Elle avait 97 ans et elle vivait et travaillait depuis un demi-siècle au sein d’un hôpital psychiatrique de Tokyo. Yayoi Kusama s’est éteinte le 14 août dernier et son décès n’a été rendu public que cette nuit. Artiste avant-gardiste obsessionnelle, elle était devenue dès les années 90 l’une des icônes les plus recherchées et les plus cotées de l’art contemporain.

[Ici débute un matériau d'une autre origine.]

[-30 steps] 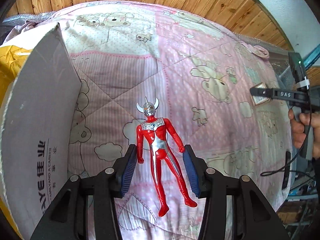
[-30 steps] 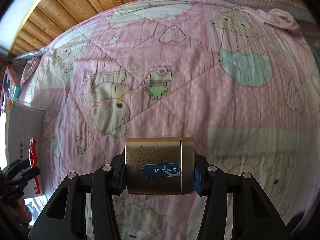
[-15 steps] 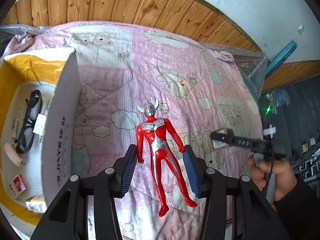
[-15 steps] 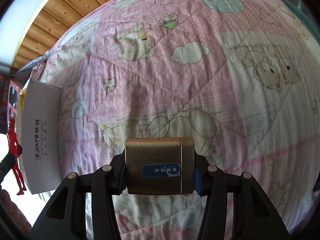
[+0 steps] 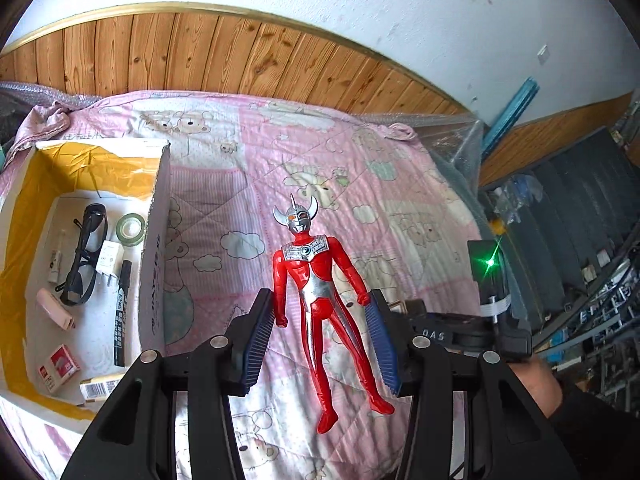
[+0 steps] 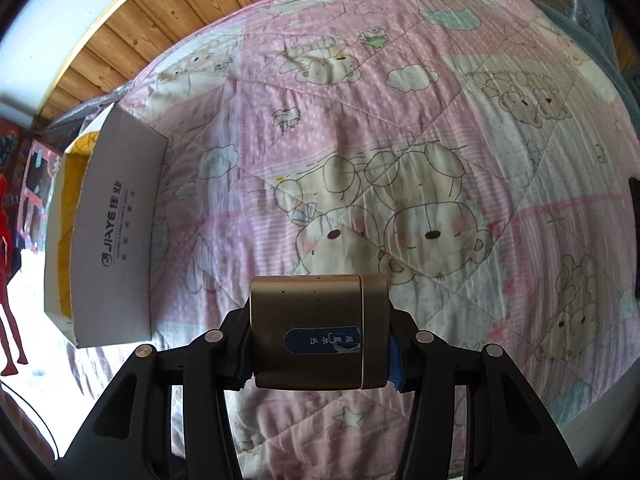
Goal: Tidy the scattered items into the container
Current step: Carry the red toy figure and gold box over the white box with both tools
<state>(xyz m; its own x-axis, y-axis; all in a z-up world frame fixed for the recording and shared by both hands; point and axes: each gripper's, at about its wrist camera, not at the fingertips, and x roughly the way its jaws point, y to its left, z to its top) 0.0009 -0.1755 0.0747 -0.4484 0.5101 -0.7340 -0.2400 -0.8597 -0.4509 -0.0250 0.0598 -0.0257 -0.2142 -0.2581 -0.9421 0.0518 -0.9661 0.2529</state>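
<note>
Figure (image 5: 320, 312), light stiff plastic, pinched at the arms by left gripper (image 5: 322, 340); right gripper (image 6: 320, 344) clenches smooth tin (image 6: 318, 332); box (image 5: 158, 248) left.

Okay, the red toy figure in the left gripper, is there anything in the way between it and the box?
Only the box's near side wall, standing upright between the red figure and the inside of the box. The left gripper must carry it over that wall; the quilt between is bare.
</note>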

L’artiste d’avant-garde connue comme la « reine des pois », décédée le 14 août, avait transformé ses hallucinations et ses traumatismes en œuvres éclatantes mettant en scène ses motifs emblématiques de pois, de filets et d’infini. Une obsession intime née d’une fragilité mentale devenue au fil des décennies l’un des symboles les plus rentables et les plus puissants de l’art contemporain.
Née en 1929 dans une famille aisée, Yayoi Kusama est adolescente quand elle regarde un motif de fleurs rouges dessiné sur une nappe. Le dessin s’échappe, envahit l’espace et la recouvre entièrement. L’hallucination se répète, fragilise sa perception du réel. Elle aurait pu sombrer, emportée par ces visions, mais elle en a fait une force et un art.

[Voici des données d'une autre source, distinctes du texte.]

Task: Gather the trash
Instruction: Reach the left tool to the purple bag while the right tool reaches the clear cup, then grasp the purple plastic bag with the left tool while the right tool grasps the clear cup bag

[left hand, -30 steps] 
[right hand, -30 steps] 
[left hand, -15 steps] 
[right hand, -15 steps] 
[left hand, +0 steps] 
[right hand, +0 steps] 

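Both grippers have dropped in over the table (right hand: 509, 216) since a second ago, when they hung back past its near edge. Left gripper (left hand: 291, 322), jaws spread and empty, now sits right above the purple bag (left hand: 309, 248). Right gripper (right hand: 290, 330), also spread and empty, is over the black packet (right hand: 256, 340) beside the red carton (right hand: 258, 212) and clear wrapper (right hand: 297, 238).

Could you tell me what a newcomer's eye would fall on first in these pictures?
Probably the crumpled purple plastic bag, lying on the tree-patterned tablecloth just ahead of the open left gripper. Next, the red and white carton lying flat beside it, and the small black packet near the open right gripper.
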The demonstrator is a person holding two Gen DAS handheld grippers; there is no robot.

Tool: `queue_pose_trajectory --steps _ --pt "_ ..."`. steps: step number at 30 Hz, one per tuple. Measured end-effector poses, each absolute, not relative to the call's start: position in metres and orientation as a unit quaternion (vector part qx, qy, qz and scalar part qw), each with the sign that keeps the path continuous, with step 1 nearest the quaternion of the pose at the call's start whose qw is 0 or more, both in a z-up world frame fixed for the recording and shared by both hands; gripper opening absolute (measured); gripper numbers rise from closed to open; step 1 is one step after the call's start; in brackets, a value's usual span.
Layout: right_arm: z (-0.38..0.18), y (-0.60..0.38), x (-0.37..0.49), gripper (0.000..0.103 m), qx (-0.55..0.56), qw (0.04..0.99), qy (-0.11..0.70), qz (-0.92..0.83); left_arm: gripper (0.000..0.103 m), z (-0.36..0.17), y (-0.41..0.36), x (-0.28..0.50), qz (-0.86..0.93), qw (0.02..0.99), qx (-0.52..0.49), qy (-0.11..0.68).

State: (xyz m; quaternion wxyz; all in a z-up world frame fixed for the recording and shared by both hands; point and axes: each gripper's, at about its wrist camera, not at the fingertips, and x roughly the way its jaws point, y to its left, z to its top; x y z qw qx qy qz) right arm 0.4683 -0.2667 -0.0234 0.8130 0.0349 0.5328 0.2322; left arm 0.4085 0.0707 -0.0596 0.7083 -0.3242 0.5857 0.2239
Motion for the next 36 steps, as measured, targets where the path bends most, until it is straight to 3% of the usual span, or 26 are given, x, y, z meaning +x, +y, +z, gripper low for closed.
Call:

Yayoi dessine très vite la fameuse citrouille couverte de pois qui va devenir sa signature. Pour elle, ce motif décoratif est d’abord une vision intime de l’âme. En 1958, elle déménage à New York. Son travail, inclassable et avant-gardiste, déconcerte une Amérique pourtant ouverte à l’imaginaire.

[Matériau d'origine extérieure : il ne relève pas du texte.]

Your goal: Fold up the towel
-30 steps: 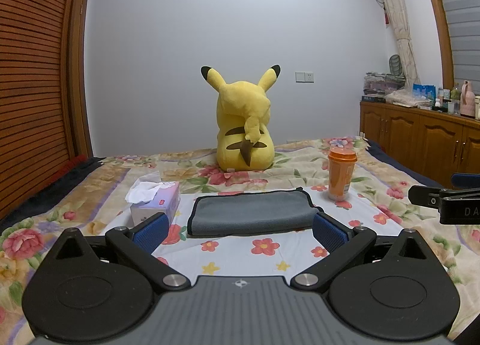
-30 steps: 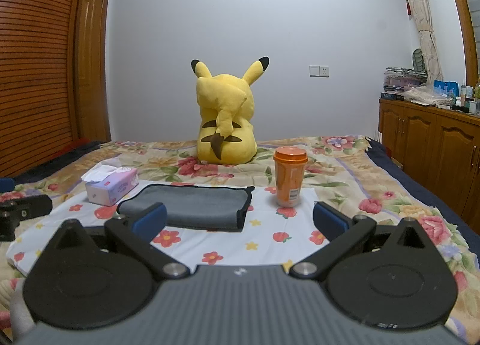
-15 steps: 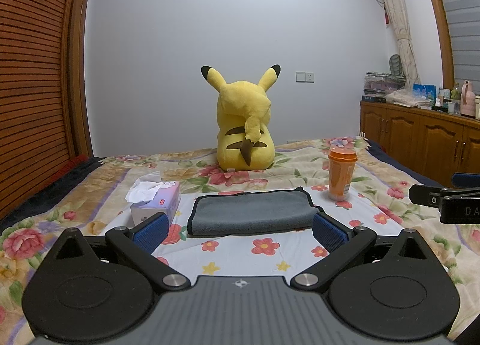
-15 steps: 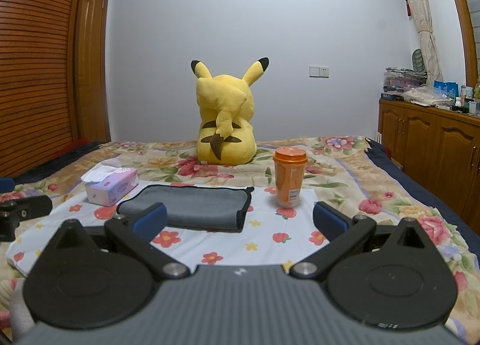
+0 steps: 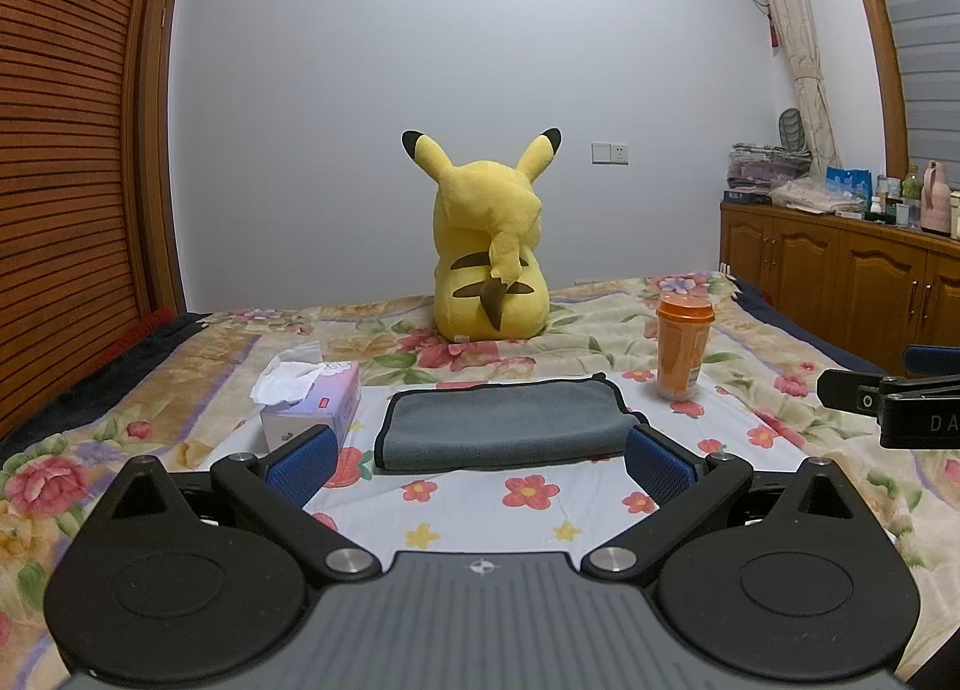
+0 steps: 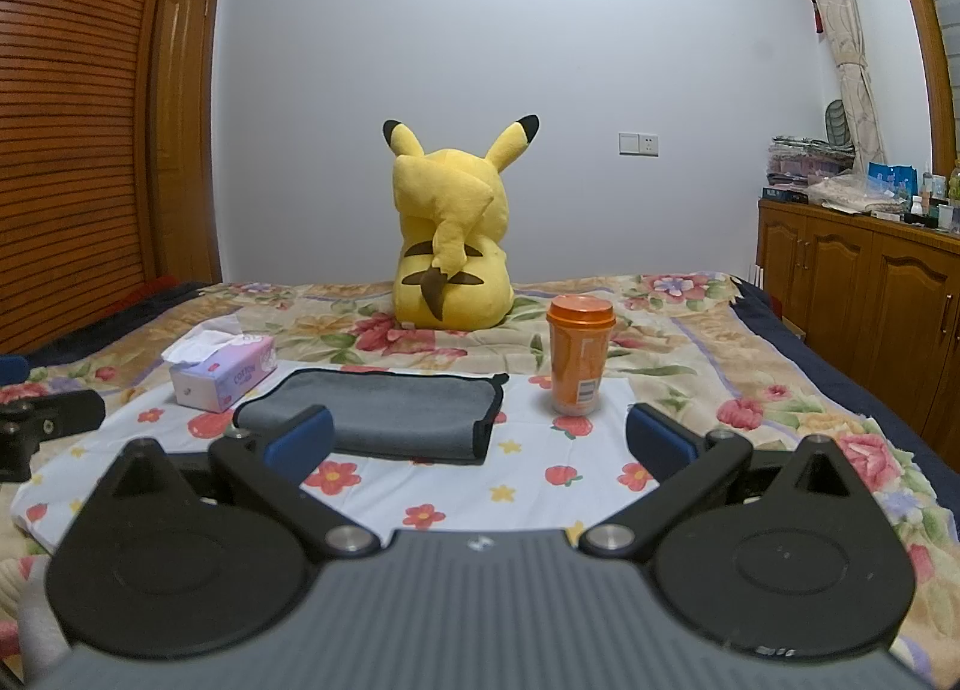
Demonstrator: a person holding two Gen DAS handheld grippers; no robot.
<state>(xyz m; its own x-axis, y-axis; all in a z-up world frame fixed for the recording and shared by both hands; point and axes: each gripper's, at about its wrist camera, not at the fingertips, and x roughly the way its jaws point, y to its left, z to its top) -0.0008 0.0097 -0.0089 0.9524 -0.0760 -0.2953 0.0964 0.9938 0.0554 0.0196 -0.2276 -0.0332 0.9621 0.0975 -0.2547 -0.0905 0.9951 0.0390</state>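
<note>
A grey towel with a dark edge (image 5: 501, 423) lies folded flat on the flowered bed sheet (image 5: 480, 504); it also shows in the right wrist view (image 6: 384, 411). My left gripper (image 5: 480, 459) is open and empty, just in front of the towel, with its fingers apart on either side. My right gripper (image 6: 480, 441) is open and empty, in front of the towel's right end. The right gripper's side shows at the right edge of the left wrist view (image 5: 888, 396).
A tissue box (image 5: 312, 402) stands left of the towel. An orange cup with a lid (image 5: 681, 345) stands right of it. A yellow plush toy (image 5: 489, 264) sits behind. Wooden cabinets (image 5: 840, 276) line the right wall.
</note>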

Hospitalisation volontaire
Elle rentre à Tokyo en 1973 pour emménager volontairement dans un hôpital psychiatrique, juste à côté de son atelier. Une réclusion qui devient une façon de vivre et de travailler. La reconnaissance survient encore plus tard. En 1993, à la biennale d’art contemporain de Venise.
La femme à perruque rouge séduit avec ses salles aux miroirs infinis où se reflètent sans fin les mêmes obsessions. Les grandes marques comme Louis Vuitton s’emparent de son travail. Les marchés, celui de l’art et celui du luxe admirent son œuvre. Elle continue à peindre, jusqu’à ses derniers jours, cloîtrée dans son univers coloré.